Friday, August 7, 2015

ENCHANTRESS OF PARIS by Marci Jefferson



Often billed as historical fiction I’d have to add fantasy to my description of Enchantress Of Paris.  It is a juicy summer read with intriguing looks into royal court politics during the time of the Sun King, Louis XIV.  Now, Marie was a different matter for me - first we are told that the alignment of the stars at her birth indicated that she would have powers of divination and was destined to disgrace her family.  During the narrative she is alternately described as beauteous, witty and intelligent clad in gorgeous silken gowns then next thing we know she’s leaping upon her stallion to race with Louis.  Thus, for this reader she never became quite real.

Jefferson opens her tale with a cast of characters - “Dramatis Personae” and rightly so for there are a great many.  I was especially pleased to find Moliere, but his appearance was so brief that I might have missed him.  At the top of the list is an absolutely dreadful man, Cardinal Jules Mazarin, chief minister to Louis XIV and manipulator extra ordinaire.  He will stop at nothing to line his pockets and be powerful.

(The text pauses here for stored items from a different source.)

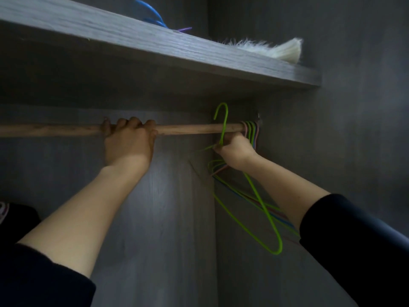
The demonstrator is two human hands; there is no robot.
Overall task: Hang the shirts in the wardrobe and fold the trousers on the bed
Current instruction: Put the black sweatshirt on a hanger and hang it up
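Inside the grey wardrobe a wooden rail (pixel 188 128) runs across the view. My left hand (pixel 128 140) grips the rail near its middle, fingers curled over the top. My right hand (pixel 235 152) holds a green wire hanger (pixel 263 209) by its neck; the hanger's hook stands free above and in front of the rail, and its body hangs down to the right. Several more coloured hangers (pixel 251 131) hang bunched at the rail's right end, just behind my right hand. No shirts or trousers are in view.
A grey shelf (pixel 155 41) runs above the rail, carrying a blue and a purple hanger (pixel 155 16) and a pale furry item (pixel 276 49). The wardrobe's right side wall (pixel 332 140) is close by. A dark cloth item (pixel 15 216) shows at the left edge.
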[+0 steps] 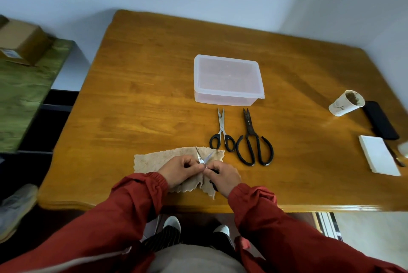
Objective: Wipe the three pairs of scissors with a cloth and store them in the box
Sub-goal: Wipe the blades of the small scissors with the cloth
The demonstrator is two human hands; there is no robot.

He brings Marie from a convent to the French court where she soon discovers just how powerful and deceitful he is.  He is using Olympia, one of Marie’s sisters to keep Louis in line.  However, Marie is apparently the most intelligent of the lot and makes herself known as a gracious hostess.  She soon catches the eye of Louis, much to Olympia’s distress and Mazarin pits the two sisters against one another for the King’s favor.  Marie quickly has enough of Mazarin’s plotting and she rebels believing that she is the one Louis truly loves.

We’d like to believe that true love conquers all, but don’t count on it as after surprising twists and turns Marie learns all too well what is expected of Louis and what he must do.

Take sun screen, an umbrella, and Enchantress Of Paris to the beach - it’s a perfect summer read.